> _YOUR ASSIGNMENT_
Please show each line of the listing where "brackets" is present.

> _STORED DATA_
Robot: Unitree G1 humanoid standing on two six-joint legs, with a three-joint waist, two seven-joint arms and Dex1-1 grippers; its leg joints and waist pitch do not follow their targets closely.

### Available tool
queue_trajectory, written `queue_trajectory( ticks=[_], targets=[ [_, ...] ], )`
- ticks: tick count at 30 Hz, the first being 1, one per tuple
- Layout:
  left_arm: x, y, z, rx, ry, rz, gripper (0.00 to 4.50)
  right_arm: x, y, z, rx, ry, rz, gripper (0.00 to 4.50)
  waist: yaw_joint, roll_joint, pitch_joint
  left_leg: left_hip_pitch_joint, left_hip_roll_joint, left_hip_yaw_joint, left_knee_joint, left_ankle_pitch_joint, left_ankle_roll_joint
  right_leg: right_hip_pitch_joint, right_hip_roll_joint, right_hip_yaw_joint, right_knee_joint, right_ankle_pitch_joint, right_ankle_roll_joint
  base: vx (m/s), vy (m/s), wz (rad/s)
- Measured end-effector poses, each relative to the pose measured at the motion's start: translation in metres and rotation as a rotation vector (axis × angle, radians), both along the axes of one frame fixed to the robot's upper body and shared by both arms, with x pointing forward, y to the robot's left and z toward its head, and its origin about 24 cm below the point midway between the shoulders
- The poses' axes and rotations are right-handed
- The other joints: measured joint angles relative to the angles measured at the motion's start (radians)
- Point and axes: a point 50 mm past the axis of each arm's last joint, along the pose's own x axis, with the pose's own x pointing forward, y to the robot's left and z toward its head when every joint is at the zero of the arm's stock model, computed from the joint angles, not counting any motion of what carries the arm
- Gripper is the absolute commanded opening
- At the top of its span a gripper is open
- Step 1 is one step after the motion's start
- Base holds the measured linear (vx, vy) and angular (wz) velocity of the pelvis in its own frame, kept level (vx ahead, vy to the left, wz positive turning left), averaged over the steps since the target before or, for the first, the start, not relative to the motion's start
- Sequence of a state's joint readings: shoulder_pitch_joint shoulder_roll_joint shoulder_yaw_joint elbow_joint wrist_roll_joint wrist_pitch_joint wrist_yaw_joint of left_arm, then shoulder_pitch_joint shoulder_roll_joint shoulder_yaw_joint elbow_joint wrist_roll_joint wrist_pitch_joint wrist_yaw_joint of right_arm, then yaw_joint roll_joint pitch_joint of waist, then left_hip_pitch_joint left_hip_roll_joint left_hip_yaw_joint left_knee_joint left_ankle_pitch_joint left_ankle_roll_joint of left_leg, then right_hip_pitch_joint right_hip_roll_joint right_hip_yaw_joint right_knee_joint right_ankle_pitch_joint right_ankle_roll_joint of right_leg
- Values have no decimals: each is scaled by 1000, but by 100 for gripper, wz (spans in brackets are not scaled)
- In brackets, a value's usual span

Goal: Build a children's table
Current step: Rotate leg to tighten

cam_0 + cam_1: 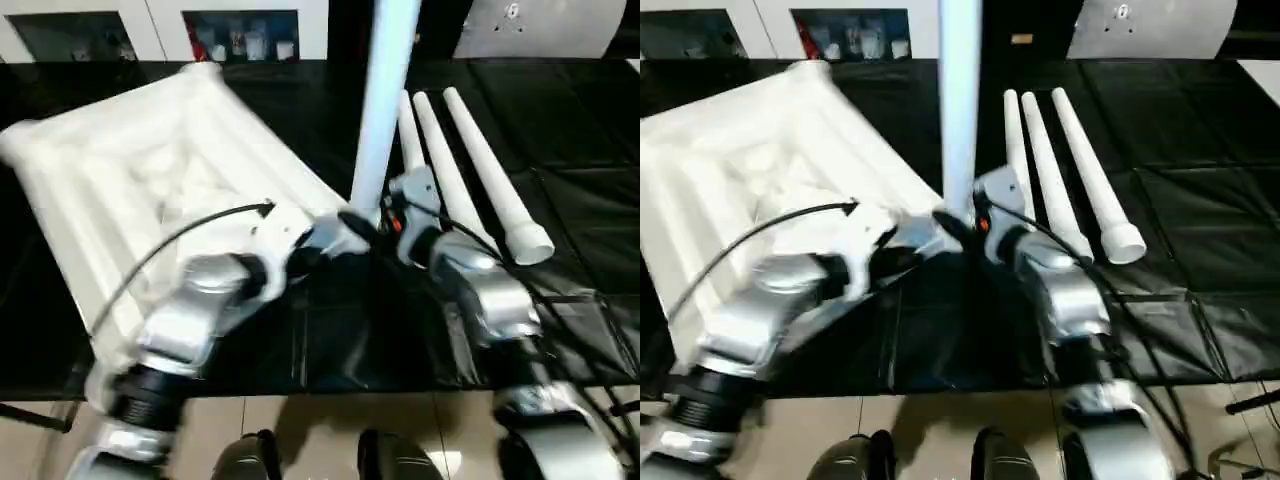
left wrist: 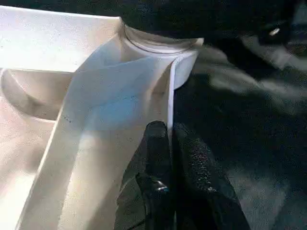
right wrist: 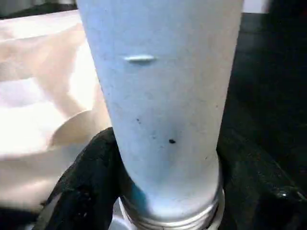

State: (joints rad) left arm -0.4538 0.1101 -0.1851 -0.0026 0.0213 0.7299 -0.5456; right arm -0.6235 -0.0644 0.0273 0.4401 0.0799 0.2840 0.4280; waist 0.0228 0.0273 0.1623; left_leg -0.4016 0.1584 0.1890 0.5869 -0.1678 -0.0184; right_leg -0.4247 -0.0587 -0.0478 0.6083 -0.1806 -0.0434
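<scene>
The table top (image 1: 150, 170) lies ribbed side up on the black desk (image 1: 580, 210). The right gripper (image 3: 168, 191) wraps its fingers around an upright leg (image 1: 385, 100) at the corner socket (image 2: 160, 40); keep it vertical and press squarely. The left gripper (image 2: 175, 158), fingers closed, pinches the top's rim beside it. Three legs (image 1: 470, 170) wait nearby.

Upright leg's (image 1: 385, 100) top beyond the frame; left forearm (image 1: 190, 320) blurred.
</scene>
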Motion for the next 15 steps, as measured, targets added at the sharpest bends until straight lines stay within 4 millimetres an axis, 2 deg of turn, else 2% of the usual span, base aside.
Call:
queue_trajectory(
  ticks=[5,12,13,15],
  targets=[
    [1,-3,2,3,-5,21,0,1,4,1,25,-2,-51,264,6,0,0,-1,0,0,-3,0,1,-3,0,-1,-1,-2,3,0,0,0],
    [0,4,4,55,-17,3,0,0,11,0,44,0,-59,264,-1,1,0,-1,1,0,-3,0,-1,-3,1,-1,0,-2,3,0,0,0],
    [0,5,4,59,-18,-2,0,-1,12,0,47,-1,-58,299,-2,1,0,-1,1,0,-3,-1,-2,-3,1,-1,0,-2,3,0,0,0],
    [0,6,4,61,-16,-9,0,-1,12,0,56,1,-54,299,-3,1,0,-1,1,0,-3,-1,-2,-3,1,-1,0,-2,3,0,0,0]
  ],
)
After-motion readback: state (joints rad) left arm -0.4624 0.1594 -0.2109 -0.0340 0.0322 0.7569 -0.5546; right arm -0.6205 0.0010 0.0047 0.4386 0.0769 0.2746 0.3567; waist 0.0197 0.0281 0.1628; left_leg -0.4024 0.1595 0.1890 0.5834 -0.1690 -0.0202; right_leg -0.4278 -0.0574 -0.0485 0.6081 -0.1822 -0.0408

> _TASK OUTPUT_
- Values have no decimals: each is scaled by 1000, but by 100 for gripper, wz (spans in brackets are not scaled)
- In brackets, a value's usual span

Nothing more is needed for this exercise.